Every single day is an opportunity to re-evaluate ourselves and make changes that align with what we’re doing and where we want to be. Here’s the concept. Instead of criticizing ourselves for not sticking to our new year resolutions, how about we reflect on and try to identify the factors that prevented us from sticking with it and following through. Sometimes we try to incorporate such drastic changes in our lives, going from one extreme to the other, not simply stepping out of our comfort zones, but more of a shock to the system. We’d all love the admiration and pride of making drastic changes to our lives and sticking to them.
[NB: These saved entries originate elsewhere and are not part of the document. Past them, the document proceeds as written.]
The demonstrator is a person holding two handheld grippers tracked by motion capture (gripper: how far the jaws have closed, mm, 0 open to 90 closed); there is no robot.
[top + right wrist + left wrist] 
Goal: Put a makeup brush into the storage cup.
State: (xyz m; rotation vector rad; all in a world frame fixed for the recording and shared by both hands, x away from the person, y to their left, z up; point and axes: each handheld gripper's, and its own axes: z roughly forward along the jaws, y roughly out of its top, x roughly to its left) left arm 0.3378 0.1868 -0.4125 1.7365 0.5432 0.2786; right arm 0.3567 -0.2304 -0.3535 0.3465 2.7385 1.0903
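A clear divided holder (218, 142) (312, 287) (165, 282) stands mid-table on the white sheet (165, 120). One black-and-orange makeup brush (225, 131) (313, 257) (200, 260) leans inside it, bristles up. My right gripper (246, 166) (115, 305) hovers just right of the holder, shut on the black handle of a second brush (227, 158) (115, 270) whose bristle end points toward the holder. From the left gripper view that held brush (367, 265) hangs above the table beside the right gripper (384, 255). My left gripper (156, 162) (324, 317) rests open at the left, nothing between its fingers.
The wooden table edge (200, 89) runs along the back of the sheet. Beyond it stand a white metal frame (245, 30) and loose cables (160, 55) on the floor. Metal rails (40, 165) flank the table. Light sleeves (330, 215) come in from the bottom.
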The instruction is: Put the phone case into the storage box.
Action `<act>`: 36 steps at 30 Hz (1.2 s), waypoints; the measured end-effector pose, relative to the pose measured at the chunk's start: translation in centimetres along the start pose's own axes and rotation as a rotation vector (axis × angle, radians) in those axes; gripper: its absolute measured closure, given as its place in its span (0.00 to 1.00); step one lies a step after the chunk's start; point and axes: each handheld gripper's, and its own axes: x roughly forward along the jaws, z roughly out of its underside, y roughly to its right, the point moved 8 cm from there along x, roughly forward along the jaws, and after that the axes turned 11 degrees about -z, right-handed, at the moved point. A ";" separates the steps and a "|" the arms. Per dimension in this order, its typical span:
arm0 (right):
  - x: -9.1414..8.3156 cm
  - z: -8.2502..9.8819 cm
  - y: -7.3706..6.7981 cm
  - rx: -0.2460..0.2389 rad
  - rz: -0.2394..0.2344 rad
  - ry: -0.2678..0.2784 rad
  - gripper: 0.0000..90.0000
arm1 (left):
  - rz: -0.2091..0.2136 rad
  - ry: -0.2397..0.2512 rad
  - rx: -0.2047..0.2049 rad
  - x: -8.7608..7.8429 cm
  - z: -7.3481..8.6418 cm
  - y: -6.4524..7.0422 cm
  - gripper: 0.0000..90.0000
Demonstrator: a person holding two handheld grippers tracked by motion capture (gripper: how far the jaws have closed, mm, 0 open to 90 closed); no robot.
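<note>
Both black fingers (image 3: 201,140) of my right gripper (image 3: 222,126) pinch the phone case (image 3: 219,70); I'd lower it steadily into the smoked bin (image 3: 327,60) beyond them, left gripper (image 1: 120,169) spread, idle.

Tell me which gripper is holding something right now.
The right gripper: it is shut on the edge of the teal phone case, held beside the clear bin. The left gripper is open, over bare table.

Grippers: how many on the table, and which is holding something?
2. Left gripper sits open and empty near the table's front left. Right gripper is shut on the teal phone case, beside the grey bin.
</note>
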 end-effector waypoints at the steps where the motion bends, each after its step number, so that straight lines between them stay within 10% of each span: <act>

A resolution is simply a strong-willed determination and intention, while evolution is the gradual process of accumulating change. And that’s the end goal, right? Change. What if we shifted our focus a bit more towards lifelong evolution as opposed to short-lived attempts to change things right away? What if, instead of resolution, we commit to evolution? What if we resolve to evolve at the start of each year? We can still set intentions for the year; we can aim to eat better, work out more, get a better job, improve our relationships, etc. But maybe the way to make sure we stick to it is to change our approach. We can all aim to commit to 365 days a year, checking in with ourselves to make sure we’re the best versions of ourselves. We can essentially use each day as a challenge, albeit a small one, to meet an achievable goal. We can take calculated measurable steps to incorporate positive changes in our daily lives. For example, at the end of each day, we could take a few moments to reflect on the day; what worked, what didn’t and what we could do better tomorrow. We can then write our goals down for tomorrow, reflecting at the end of that day, what worked, what didn’t and so on and so forth. This way we avoid the subconscious exercise and self-loathing when we find ourselves further away from our goals and instead find our actions closer aligned with those of the year prior. You know, that year that you said you didn’t want to repeat.

If we work towards constantly evolving, monitoring our progress, exploring potential barriers and persevering, we focus more on our efforts than proceed failure from the assumed mark. We’ve got to resolve to evolve. Set an intention. Make a firm decision to develop realistic goals with achievable objectives. Incorporate self-care into your goal setting. Be gentle with yourself. Focus on small changes that will improve the whole self. Use these small goals as a measure of success.

Remember, we’re all human. Don’t put too much pressure on yourself to change everything at once. Take care of YOU. There’s no one else like you.